▸ AIM OF THE TASK: Using the data below, copy each line that includes the word "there".

▸ MATERIAL FOR THIS EXERCISE:
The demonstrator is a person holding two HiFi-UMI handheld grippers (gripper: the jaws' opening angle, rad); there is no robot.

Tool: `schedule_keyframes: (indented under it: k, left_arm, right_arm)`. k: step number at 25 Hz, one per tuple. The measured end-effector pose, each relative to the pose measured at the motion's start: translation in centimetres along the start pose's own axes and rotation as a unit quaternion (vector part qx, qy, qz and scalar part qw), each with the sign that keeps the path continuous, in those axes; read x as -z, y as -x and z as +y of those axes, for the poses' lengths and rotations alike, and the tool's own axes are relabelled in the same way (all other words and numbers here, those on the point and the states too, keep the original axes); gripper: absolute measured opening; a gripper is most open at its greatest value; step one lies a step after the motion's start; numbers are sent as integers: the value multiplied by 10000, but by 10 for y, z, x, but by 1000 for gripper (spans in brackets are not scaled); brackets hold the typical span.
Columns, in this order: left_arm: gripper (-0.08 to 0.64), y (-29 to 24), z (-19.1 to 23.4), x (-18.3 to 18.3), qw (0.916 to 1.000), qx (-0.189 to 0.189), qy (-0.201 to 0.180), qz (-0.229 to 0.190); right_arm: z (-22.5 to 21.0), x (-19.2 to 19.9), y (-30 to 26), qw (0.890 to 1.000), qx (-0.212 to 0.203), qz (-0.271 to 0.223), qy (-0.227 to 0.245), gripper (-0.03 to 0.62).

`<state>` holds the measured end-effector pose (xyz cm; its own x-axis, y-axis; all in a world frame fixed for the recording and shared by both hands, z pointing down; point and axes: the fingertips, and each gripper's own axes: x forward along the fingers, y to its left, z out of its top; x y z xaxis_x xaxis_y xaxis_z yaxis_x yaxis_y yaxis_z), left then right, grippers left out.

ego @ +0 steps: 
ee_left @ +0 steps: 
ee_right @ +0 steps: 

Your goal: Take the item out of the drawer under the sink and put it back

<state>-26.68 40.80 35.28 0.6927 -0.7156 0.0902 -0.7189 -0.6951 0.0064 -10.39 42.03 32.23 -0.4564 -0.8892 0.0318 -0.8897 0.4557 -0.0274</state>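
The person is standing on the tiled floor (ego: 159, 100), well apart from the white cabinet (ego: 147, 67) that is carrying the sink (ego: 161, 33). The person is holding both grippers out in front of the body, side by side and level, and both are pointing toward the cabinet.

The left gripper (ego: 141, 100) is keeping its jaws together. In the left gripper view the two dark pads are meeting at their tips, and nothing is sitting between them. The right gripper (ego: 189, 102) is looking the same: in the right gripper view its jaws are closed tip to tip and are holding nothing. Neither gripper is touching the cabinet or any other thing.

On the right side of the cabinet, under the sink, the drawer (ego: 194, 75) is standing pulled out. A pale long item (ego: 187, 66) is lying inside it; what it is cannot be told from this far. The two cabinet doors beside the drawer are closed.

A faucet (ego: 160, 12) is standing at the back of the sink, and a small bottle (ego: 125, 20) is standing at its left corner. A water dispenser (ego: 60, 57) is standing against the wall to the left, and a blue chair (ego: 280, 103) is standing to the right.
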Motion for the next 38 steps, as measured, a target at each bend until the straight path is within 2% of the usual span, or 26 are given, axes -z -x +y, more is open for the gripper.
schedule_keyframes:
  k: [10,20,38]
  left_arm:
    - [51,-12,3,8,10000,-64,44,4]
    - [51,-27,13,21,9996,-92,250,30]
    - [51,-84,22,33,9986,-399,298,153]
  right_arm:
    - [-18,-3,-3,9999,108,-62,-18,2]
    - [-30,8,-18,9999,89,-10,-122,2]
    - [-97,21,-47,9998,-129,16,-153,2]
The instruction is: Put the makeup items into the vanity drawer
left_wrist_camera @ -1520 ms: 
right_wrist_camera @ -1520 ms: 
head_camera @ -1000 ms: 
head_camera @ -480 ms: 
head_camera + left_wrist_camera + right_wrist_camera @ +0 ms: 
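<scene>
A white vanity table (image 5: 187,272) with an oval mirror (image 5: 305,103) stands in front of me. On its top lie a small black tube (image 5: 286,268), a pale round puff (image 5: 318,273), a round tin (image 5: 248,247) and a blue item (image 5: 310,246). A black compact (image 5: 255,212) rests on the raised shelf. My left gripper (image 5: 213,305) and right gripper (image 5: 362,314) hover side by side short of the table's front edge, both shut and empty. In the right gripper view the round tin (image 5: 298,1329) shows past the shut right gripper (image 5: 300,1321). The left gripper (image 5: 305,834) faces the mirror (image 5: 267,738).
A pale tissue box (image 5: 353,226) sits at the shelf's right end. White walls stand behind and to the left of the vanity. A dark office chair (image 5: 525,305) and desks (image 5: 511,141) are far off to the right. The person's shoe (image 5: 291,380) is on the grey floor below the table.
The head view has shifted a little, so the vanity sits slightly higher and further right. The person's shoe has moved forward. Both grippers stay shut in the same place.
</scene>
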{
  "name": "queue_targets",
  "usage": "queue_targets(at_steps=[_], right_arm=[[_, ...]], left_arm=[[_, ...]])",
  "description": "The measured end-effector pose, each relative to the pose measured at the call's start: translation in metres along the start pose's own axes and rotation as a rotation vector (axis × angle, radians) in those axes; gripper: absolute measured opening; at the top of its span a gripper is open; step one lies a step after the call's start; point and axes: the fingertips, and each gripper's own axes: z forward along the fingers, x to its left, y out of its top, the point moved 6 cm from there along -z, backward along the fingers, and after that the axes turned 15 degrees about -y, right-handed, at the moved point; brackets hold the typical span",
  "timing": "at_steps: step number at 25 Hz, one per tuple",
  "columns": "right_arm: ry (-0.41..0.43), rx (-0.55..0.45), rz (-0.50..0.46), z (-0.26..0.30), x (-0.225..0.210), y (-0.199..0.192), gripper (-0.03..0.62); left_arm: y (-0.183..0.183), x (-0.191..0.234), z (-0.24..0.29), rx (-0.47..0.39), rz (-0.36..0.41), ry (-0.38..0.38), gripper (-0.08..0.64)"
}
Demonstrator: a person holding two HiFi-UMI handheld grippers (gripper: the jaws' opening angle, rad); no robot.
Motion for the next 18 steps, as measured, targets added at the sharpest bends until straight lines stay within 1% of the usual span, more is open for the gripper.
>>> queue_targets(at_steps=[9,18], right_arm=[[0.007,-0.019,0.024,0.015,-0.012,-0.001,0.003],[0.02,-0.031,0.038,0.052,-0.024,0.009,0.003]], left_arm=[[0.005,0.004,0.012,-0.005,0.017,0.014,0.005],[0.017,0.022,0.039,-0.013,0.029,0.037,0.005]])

▸ TASK RESPONSE:
The demonstrator is a person holding two HiFi-UMI handheld grippers (gripper: the jaws' opening angle, rad); there is no robot.
  "description": "The measured end-effector pose, each relative to the pose measured at the call's start: translation in metres along the start pose's own axes and rotation as a rotation vector (axis × angle, radians) in those axes; gripper: absolute measured opening; at the top of its span a gripper is open; step one lies a step after the call's start; point and axes: the fingertips, and each gripper's own axes: z forward along the fingers, x to its left, y out of its top, the point moved 6 cm from there along -z, backward along the fingers, and after that the axes turned 15 degrees about -y, right-handed, at the moved point; brackets hold the typical span",

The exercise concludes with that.